Action item:
Each line below needs to be duplicated without alteration.

Recorded information:
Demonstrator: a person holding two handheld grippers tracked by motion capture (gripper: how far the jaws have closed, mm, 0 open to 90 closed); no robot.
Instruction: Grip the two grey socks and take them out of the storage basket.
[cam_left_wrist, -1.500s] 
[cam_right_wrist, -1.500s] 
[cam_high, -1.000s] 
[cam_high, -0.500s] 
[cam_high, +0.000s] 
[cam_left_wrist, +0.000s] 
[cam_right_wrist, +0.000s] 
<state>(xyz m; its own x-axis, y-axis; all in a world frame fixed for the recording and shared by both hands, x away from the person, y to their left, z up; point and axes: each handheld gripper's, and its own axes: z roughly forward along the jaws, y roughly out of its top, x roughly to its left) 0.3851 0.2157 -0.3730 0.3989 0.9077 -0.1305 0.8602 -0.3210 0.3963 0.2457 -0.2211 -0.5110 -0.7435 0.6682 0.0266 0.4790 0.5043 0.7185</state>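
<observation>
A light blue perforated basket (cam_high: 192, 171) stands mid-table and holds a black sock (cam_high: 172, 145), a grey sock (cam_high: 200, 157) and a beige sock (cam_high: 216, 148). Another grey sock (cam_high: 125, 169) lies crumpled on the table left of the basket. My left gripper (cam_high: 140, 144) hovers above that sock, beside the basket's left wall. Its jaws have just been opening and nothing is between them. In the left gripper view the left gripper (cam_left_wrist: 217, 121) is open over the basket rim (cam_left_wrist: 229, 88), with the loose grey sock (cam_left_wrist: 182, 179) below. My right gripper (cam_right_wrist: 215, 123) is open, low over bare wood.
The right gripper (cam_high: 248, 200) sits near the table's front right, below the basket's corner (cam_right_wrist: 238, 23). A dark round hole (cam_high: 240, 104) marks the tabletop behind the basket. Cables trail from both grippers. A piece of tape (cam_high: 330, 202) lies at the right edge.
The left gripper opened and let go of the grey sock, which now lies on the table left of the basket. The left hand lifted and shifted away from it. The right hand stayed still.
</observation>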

Solution to this task:
Demonstrator: a person holding two handheld grippers tracked by motion capture (gripper: how far the jaws have closed, mm, 0 open to 90 closed); no robot.
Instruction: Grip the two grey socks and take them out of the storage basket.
[cam_left_wrist, -1.500s] 
[cam_right_wrist, -1.500s] 
[cam_high, -1.000s] 
[cam_high, -0.500s] 
[cam_high, +0.000s] 
[cam_left_wrist, +0.000s] 
[cam_right_wrist, +0.000s] 
<state>(xyz m; its own x-axis, y-axis; all in a world frame fixed for the recording and shared by both hands, x away from the person, y to their left, z up; point and axes: each handheld gripper's, and its own axes: z roughly forward along the jaws, y roughly out of its top, x roughly to its left) 0.3851 0.2157 -0.3730 0.3989 0.9077 -0.1305 0.8602 -0.3210 0.3963 0.2457 -0.2211 -0.5110 -0.7435 0.6682 0.0266 0.4790 0.5043 0.7185</state>
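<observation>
A light blue perforated basket (cam_high: 192, 171) stands mid-table and holds a black sock (cam_high: 172, 145), a grey sock (cam_high: 200, 157) and a beige sock (cam_high: 216, 148). Another grey sock (cam_high: 125, 169) lies crumpled on the table left of the basket. My left gripper (cam_high: 140, 144) hovers above that sock, beside the basket's left wall. Its jaws have just been opening and nothing is between them. In the left gripper view the left gripper (cam_left_wrist: 217, 121) is open over the basket rim (cam_left_wrist: 229, 88), with the loose grey sock (cam_left_wrist: 182, 179) below. My right gripper (cam_right_wrist: 215, 123) is open, low over bare wood.
The right gripper (cam_high: 248, 200) sits near the table's front right, below the basket's corner (cam_right_wrist: 238, 23). A dark round hole (cam_high: 240, 104) marks the tabletop behind the basket. Cables trail from both grippers. A piece of tape (cam_high: 330, 202) lies at the right edge.
The left gripper opened and let go of the grey sock, which now lies on the table left of the basket. The left hand lifted and shifted away from it. The right hand stayed still.
</observation>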

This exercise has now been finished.